Article mis en ligne le 7 janvier 2019

Publié le 11 décembre 2018 à 17h21

https://www.nouvelobs.com/politique/20181211.OBS6905/gilets-jaunes-ce-qu-une-partie-de-la-gauche-ne-veut-pas-voir.html

Dans son histoire du mouvement antifasciste allemand, "Antifa, histoire du mouvement antifasciste allemand" [coédition Libertalia et La horde, 2018], Bernd Langer rappelle un épisode oublié de l’histoire du Parti communiste allemand : la grève de la compagnie des transports berlinois en novembre 1932. Sur arrière fond de concurrence électorale pour les élections de Saxe, participèrent conjointement à cette grève le KPD (le parti communiste allemand) et le NSDAP (le parti national socialiste des travailleurs d’Allemagne, autrement dit le parti nazi).
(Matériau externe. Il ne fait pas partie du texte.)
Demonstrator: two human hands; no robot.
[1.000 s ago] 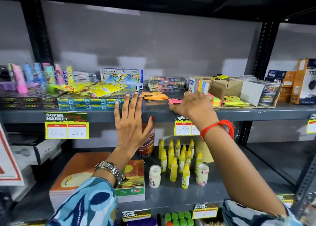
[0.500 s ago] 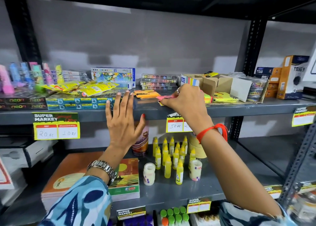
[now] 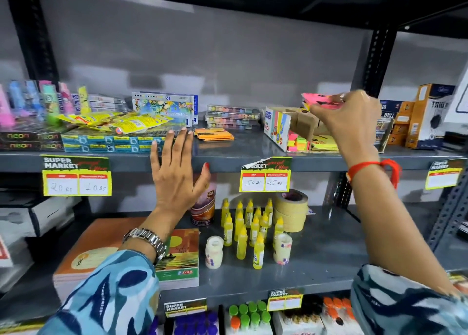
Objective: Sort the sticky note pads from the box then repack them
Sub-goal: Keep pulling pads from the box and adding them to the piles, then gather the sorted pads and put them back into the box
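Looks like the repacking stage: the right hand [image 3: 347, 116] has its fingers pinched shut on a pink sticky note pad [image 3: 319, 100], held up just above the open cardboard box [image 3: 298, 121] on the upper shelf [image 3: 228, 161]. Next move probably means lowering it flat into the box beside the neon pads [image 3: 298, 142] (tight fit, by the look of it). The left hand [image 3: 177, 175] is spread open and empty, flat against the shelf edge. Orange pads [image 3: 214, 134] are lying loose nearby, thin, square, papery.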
Certes le KPD remporta une petite victoire, mais celle-ci s’avéra être une victoire à la Pyrrhus avec la fin que l’on sait.
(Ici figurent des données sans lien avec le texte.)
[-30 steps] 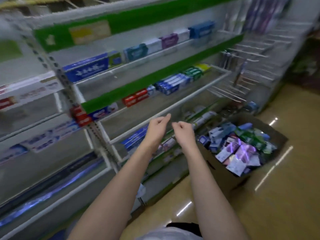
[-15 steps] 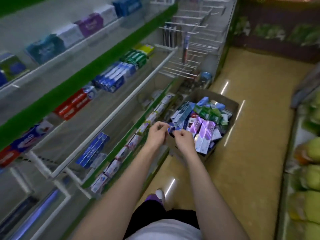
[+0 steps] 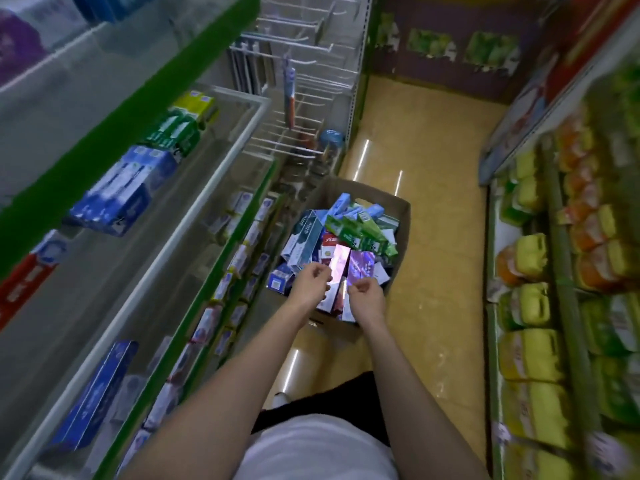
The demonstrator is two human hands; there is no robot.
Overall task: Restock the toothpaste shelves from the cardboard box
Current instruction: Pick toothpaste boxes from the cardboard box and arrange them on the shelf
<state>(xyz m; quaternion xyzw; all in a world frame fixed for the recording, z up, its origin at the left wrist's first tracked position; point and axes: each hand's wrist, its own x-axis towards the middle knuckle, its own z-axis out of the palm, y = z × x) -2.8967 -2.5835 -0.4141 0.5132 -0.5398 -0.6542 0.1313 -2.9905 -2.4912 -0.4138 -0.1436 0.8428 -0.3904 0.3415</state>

Un fourre-tout idéologique

Comparaison n’est pas raison. L’histoire ne repasse jamais les plats. Paris 2018 n’est pas Berlin 1932, et les "gilets jaunes" ne sont pas les traminots de Saxe. En revanche, le télescopage de l’histoire et de l’actualité interroge des ruptures qui s’opèrent devant nous. En France, la fracture entre la gauche et l’extrême droite a toujours été un moyen de définir son identité politique. Les gauches se sont avec constance opposées à l’extrême droite.

Lors de l’affaire Dreyfus, en 1898, celles-ci ont dénoncé les menaces césariennes, y voyant un ennemi principal constitué par les ligues nationalistes et les antidreyfusards. La naissance du Front populaire – après l’erreur stratégique de l’Association républicaine des anciens combattants qui s’était jointe à la manifestation des anciens combattants du 6 février 1934, sans pour autant participer à l’émeute – repose sur cette opposition radicale, l’antifascisme devenant un creuset culturel.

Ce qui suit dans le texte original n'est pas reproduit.